Dans les mémoires de De Gaulle, il y a quelque-chose de curieux. Il ne parle pas des « collabos », autrement que pour dire qu’ils se sont fourvoyés. Et pourtant, il a été condamné à mort, et sa famille a été dénoncée et déportée, et a vécu un calvaire… En revanche, ce qui semble le déconcerter, c’est la tendance de ses véritables opposants, les politiques et la presse français, de s’aligner sur les positions des étrangers, quand il défend les intérêts de la France.
Ces gens ont été au pouvoir et, effectivement, la France s’est alignée sur l’étranger.
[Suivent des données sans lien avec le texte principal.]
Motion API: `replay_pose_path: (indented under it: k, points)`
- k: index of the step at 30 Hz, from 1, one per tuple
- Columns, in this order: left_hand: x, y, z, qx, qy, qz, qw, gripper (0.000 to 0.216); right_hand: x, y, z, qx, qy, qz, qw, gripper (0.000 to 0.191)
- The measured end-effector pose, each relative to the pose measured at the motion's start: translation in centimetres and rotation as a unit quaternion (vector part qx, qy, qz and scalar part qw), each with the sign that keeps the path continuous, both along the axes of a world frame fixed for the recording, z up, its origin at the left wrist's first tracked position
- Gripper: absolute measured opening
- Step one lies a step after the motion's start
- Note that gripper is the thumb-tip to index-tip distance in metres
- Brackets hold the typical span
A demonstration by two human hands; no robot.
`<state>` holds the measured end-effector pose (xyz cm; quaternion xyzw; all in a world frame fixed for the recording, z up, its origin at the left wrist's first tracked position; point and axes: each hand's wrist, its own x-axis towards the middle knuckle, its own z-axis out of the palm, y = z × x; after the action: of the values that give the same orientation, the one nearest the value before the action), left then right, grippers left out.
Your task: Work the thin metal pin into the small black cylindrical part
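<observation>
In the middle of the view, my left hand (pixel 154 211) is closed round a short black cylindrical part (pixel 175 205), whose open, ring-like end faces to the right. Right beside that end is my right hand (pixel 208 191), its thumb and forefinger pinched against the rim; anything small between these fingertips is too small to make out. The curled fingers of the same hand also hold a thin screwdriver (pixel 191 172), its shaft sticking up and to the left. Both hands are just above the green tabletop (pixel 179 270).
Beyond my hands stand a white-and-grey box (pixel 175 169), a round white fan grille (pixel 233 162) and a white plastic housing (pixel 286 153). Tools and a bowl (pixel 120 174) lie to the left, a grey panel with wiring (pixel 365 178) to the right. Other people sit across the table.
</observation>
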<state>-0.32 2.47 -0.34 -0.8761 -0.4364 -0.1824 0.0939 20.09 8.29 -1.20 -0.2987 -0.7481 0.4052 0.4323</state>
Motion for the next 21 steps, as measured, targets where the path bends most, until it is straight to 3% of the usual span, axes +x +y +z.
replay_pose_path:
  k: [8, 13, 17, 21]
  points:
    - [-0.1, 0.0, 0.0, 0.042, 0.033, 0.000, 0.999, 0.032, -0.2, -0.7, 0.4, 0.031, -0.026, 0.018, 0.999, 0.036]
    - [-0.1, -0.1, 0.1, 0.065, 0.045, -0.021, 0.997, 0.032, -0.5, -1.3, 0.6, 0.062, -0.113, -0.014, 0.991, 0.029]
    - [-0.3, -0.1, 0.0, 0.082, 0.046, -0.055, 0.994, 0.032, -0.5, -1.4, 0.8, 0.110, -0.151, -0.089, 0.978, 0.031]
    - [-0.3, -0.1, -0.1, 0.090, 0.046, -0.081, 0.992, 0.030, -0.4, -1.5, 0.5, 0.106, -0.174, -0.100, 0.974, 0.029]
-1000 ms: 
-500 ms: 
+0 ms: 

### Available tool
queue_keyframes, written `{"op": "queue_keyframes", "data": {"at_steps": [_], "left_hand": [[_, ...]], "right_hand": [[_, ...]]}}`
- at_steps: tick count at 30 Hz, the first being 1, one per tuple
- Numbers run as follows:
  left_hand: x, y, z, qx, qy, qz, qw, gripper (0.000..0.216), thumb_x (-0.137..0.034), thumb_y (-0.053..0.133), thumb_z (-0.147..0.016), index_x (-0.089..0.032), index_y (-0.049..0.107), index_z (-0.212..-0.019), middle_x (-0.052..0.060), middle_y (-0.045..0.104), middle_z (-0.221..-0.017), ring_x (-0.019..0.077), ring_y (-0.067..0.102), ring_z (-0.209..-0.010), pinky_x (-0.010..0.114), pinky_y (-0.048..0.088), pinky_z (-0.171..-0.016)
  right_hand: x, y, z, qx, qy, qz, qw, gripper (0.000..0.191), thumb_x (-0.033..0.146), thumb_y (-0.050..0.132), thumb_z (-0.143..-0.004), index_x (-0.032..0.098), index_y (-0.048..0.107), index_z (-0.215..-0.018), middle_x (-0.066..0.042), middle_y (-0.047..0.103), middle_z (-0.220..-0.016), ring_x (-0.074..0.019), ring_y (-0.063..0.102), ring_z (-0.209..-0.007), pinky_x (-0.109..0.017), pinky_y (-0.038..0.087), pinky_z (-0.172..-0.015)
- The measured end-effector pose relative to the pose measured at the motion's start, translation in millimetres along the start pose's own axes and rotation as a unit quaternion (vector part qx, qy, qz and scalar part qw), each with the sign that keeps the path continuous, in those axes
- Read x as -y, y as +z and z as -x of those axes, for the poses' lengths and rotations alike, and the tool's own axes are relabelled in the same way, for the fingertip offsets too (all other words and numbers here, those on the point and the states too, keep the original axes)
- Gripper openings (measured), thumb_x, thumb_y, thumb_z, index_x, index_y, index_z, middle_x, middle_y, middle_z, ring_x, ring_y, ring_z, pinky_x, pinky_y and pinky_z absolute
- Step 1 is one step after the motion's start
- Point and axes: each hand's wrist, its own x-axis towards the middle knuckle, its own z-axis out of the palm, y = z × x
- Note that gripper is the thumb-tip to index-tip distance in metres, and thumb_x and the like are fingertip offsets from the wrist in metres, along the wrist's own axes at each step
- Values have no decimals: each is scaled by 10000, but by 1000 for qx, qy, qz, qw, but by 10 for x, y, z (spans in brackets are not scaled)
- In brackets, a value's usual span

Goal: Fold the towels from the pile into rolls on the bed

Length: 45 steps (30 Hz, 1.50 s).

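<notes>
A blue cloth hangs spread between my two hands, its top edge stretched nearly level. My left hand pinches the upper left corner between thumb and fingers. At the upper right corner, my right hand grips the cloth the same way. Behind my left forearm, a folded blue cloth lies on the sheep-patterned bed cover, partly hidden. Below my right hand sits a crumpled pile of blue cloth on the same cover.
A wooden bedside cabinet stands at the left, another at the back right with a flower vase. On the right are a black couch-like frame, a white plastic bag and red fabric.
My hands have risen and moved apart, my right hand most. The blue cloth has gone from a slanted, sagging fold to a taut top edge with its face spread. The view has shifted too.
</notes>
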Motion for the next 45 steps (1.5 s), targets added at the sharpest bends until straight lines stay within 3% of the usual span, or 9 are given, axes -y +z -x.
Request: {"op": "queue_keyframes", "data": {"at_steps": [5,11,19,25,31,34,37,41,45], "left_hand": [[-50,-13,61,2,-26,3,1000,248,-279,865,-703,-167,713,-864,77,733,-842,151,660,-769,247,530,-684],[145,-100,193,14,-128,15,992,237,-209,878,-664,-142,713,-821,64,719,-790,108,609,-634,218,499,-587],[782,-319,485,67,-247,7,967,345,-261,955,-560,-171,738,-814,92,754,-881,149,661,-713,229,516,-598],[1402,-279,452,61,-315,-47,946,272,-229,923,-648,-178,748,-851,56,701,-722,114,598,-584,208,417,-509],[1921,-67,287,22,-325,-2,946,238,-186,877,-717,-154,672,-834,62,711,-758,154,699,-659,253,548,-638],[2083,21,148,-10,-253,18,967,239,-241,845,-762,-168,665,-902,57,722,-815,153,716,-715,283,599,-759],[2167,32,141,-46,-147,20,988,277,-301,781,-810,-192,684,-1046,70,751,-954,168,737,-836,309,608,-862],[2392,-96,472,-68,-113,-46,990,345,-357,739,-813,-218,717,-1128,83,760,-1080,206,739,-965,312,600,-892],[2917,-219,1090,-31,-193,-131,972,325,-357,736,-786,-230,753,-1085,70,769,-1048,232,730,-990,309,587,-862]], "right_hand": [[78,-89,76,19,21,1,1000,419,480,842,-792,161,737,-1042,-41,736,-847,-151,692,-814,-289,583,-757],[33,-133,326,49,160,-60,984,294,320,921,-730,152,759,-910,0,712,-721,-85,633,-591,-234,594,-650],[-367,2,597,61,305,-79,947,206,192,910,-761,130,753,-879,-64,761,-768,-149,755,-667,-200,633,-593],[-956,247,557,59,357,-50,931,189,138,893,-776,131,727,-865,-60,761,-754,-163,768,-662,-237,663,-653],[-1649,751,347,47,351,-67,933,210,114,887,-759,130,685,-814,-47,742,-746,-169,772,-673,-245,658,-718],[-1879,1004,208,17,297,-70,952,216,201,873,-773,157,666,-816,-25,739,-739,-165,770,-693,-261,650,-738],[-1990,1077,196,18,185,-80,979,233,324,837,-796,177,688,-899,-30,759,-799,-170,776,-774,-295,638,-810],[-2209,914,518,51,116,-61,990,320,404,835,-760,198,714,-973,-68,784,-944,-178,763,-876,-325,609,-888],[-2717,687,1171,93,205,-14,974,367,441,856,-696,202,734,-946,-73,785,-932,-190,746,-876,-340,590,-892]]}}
En même temps, je n’arrête pas de recevoir des mails me disant que l’Amérique est l’ennemie, et la Russie l’amie. Mais elles ne sont ni l’une ni l’autre. Elles défendent seulement leurs intérêts. Et elles le font d’une façon qui n’est pas favorable aux nôtres. C’est à nous de nous faire respecter. (Sans compter que pactiser avec M.Poutine, c’est accepter qu’il annexe à nouveau l’Europe de l’est.)
Mais qu’est-ce qui nous pousse donc à être des collabos ? De Gaulle nous a rendus un mauvais service en jugeant cette question irrespectueuse.